Он опять начал бродить и наконец приотворил двери биллиардной, — там гонял шары итальянский тенор, играя торсом и манжетами, чтобы привлечь внимание своей хорошенькой соседки по табльдоту, сидевшей на диване между двумя молодыми людьми и читавшей им какое-то письмо. При появлении альпиниста она прервала чтение, а один из молодых людей, тот, что был выше ростом, поднялся с места, — это был настоящий мужепес с волосатыми ручищами, с грязными черными патлами и нечесаной бородой. Он сделал два шага навстречу вошедшему и посмотрел на него вызывающим и до того свирепым взглядом, что добрый альпинист, не потребовав никаких объяснений, благоразумно и с достоинством сделал пол-оборота направо.
— Неприветливый все-таки народ эти северяне!.. — сказал он громко и, чтобы показать дикарю, что он его не боится, хлопнул дверью.
Последним прибежищем оставался салон. Альпинист туда вошел — ах, пропади он пропадом, этот салон!.. Ну и мрачно же было там, если б вы только знали! Мрачно, как в Сен-Бернардском монастыре, где монахи выставляют напоказ замерзших, которых они выкопали из-под снега, — выставляют в самых разнообразных положениях, в каких те закоченели. Вот что такое салон в «Риги-Кульм».
Дамы, все до одной застывшие, молчаливые, сидели группами на диванах, расставленных вдоль стен, некоторые поодиночке раскинулись в креслах. Мисс, все до одной, сидели, точно скованные холодом, за круглыми столиками, у ламп, и держали в руках кто альбом, кто журнал, кто вышиванье. Среди них находились генеральские дочки — восемь маленьких перуанок, бросавшихся в глаза шафранным цветом лица, подвижностью черт и тем контрастом, какой составляли их яркие ленты с серо-зелеными тонами английских платьев, эти бедные «жаркостранки», которых так легко было себе представить гримасничающими, прыгающими по верхушкам кокосовых пальм и которые еще в большей степени, чем другие жертвы, вызывали чувство жалости своей вынужденной немотой и закоченелостью.
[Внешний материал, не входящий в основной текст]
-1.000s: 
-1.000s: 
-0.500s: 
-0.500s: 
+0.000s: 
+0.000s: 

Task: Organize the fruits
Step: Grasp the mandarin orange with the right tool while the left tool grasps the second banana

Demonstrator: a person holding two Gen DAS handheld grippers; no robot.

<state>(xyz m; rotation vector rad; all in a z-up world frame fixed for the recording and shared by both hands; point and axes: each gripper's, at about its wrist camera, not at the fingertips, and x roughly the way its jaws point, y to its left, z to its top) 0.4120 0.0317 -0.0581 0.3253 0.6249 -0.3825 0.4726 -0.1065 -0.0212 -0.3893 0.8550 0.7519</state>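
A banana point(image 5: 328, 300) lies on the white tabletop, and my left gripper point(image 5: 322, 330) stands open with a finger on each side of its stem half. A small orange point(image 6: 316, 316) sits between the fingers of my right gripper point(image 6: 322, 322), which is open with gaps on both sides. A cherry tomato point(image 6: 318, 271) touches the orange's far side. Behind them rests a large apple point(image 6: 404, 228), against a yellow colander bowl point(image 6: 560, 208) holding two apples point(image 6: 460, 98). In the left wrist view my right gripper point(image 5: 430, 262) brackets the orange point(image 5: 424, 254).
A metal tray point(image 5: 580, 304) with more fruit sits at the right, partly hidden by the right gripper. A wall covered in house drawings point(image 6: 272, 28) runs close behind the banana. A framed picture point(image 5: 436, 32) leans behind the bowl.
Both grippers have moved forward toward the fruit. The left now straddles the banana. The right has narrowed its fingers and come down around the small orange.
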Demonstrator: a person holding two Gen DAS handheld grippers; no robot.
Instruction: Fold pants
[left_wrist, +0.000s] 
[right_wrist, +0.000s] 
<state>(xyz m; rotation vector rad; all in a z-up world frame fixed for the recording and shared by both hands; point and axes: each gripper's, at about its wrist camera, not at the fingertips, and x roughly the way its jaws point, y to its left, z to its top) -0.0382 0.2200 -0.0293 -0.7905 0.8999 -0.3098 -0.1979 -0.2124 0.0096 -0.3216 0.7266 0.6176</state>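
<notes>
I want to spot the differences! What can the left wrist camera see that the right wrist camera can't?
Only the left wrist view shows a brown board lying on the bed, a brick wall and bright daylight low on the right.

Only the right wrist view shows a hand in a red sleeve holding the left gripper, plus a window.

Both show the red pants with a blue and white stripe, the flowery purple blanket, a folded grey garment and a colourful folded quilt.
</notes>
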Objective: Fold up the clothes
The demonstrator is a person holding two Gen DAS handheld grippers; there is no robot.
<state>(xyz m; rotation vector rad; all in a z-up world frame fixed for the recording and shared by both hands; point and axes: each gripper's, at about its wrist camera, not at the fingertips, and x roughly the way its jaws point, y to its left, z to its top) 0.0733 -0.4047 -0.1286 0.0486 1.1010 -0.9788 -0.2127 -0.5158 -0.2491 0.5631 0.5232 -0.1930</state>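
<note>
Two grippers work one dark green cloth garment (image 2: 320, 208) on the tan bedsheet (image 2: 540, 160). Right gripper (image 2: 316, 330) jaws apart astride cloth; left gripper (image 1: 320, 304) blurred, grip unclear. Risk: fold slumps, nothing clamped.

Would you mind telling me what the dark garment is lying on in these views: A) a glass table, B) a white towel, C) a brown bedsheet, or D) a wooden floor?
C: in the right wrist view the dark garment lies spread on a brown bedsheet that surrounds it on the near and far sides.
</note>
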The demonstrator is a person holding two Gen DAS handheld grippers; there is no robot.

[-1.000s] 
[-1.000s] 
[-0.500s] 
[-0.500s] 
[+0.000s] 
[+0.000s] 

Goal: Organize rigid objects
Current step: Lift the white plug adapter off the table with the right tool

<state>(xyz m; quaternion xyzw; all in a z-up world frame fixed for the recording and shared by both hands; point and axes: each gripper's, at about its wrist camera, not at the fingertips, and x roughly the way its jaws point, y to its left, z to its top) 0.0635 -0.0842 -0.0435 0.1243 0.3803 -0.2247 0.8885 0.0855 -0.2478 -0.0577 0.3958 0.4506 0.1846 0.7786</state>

А в глубине салона, у фортепьяно, виднелся зловещий силуэт старого дипломата — его маленькие безжизненные руки в митенках лежали на клавиатуре, бросавшей на его лицо желтоватый отсвет…
Силы и память изменили бедному фон Штольцу, и он безнадежно запутался в польке собственного сочинения: он проигрывал несколько тактов, но, забыв коду, всякий раз начинал сызнова и в конце концов, играя, уснул, а за ним, потряхивая причудливо взбитыми локонами или чепцами, отделанными кружевом, похожим на корочку от слоеного пирога, — чепцами, которые так любят англичанки и которые в мире путешественников являются признаком хорошего тона, — стали погружаться в сон и все дамы.
Появление альпиниста не пробудило их, и он, проникшись всей этой леденящей душу атмосферой уныния, рухнул на диван, но тут вдруг в прихожей весело и громко заиграла музыка: три бродячих музыканта, из тех, что обходят все швейцарские отели, из тех, что носят длинные, до колен, сюртуки и у которых такие жалобные лица, явились с арфой, флейтой и скрипкой в «Риги-Кульм».
При первых же звуках музыки альпинист так и подпрыгнул.
— Ух ты! Браво!.. Музыку сюда!
И скорей бежать, скорей все двери настежь, скорей угощать музыкантов, поить их шампанским, и сам он при этом хмелеет, но не от вина, а от музыки. Он подражает флейте, подражает арфе, прищелкивает у себя над головой пальцами, вращает глазами, приплясывает, к великому изумлению туристов, со всех концов сбежавшихся на шум. И вдруг наш альпинист, завидев в дверях жену профессора Шванталера, уроженку Вены, толстушку с такими задорными глазками, что, несмотря на сплошь седые волосы, она кажется гораздо моложе своих лет, загоревшись при звуках вальса Штрауса, который раззадоренные музыканты играют с чисто цыганским остервенением, подбегает к ней, обнимает за талию и увлекает, крича остальным: «Что же вы? Что же вы?.. Танцуйте!»